We are ALL Dr. Babooner

Dear Dr. Babooner,

Since I am a regular reader and commenter on “Trail Baboon,” I have come to feel kinship with these noble creatures and have occasionally described myself as “a baboon” with what I thought was justified pride.

Then few weeks ago I saw a show titled “The Secret Life of Primates” on PBS, which inspired me to do even more research online.

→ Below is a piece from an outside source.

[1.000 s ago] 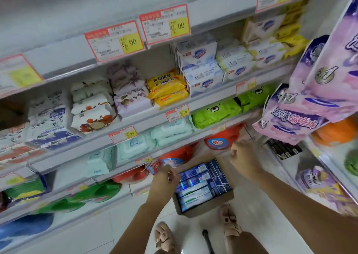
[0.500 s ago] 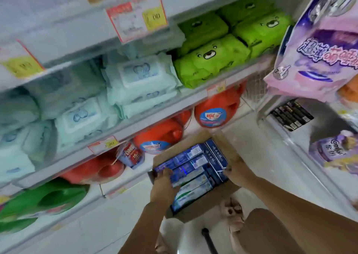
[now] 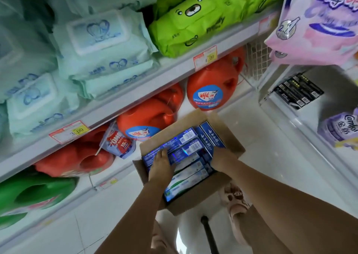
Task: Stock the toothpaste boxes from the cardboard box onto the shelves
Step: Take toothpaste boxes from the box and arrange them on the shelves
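Note:
An open brown cardboard box (image 3: pixel 201 197) sits on the white floor, packed with several blue and white toothpaste boxes (image 3: pixel 191 147). My left hand (image 3: pixel 161 165) lies flat on the left ends of the boxes, fingers spread over them. My right hand (image 3: pixel 222 159) is inside the box at the right ends of the same boxes, its fingers hidden below. Whether the hands grip a box cannot be told. White shelves (image 3: pixel 124 102) rise to the left, and a second shelf unit (image 3: pixel 286 106) with black boxes stands to the right.
Red detergent jugs (image 3: pixel 211 87) and a green jug (image 3: pixel 34 193) fill the bottom shelf; wipe packs (image 3: pixel 100 40) and green bear packs (image 3: pixel 195 19) sit above. Pink hanging bags (image 3: pixel 319 21) jut in at the top right. My sandalled feet (image 3: pixel 236 201) stand beside the box.
The view has dropped from the upper shelves down to the box. Both hands came down from above the box and now rest inside it on the toothpaste boxes.

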`<state>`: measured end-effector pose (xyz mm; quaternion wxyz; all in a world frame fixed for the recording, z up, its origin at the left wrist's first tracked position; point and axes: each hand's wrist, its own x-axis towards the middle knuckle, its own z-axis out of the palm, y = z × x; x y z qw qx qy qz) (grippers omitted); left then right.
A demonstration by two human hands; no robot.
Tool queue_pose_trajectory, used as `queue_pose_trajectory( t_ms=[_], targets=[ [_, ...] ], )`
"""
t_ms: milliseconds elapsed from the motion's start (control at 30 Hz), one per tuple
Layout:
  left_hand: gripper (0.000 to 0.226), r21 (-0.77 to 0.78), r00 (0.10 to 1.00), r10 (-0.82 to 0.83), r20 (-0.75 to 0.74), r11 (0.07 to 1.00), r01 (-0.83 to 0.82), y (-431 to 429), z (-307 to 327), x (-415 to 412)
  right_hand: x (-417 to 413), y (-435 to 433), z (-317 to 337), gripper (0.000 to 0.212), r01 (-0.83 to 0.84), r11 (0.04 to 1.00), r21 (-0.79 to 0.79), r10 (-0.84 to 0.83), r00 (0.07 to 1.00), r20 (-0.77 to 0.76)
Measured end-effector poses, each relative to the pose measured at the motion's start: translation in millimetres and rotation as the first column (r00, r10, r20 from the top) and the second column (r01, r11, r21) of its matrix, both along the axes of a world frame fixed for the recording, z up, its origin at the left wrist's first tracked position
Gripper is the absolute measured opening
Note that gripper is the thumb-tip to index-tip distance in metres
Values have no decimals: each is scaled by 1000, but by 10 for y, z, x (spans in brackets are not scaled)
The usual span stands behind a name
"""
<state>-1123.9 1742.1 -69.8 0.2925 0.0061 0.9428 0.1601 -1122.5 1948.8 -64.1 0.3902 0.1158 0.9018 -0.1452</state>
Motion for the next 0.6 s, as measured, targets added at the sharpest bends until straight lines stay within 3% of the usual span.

After that I became somewhat identity-confused because there were several baboon traits that I liked, and then there were some others.

What I liked:

  • In several species of baboons, the alpha female rules. She gets the first and best food, water, sleeping spots.
  • The adults groom each other in a “significant social function” and ritual.
  • Young baboons are active and playful, especially while the adults groom each other.
  • The females tend to be the primary caretaker of the young, although several females will share the duties for all of their offspring.
  • Baboons are completely at ease in trees, thanks to their long arms and legs.

What I didn’t like:

  • The weakest female develops a real inferiority complex.
  • Among the males, there is a lot of infighting for lead position.
  • Baboons  eat EVERYTHING they can find – fruit, insects, small fish and animals, and seed pods embedded in anything including dried out dung piles of, say, a rhino.

That last part about picking seeds out of rhino dung completely put me off the feeling that I am in any way like a baboon.

And yet I still admire the tree-swinging and grooming and females-in-charge aspect. Is it wrong to accept kinship with only the admirable baboon traits, while distancing myself from the negatives?

With concern,
Barbara in Robbinsdale

I told BiR that her somewhat tentative baboon-affinity is no different than the difficult choice politicians face when they are asked to take a picture alongside some random stranger. One wants to be friendly and accepting, although if the price of putting your arm around someone (or following them on Twitter) means you endorse everything they have done or will ever do, it quickly becomes impossible to socialize. I suspect before long all our public associations will have to be accompanied by a detailed disclaimer statement – fine print that will clearly lay out what we like and don’t like about them.

But that’s just one opinion. What do YOU think, Dr. Babooner?

45 thoughts on “Ask Dr. Babooner”

  1. Funny BiR! I just read something recently (was it here?) about Americans becoming “silos” – in that they more and more associate only with folks who are just like themselves. Such a shame. One of my best friends is an evangelical, gun-toting Republican – about as far to the right as I am to the left. But if I had cut him out of my life because he’s not just like me I would have missed a fun, generous, extremely loving father and grandfather, not to mention all his family who I am also very close to.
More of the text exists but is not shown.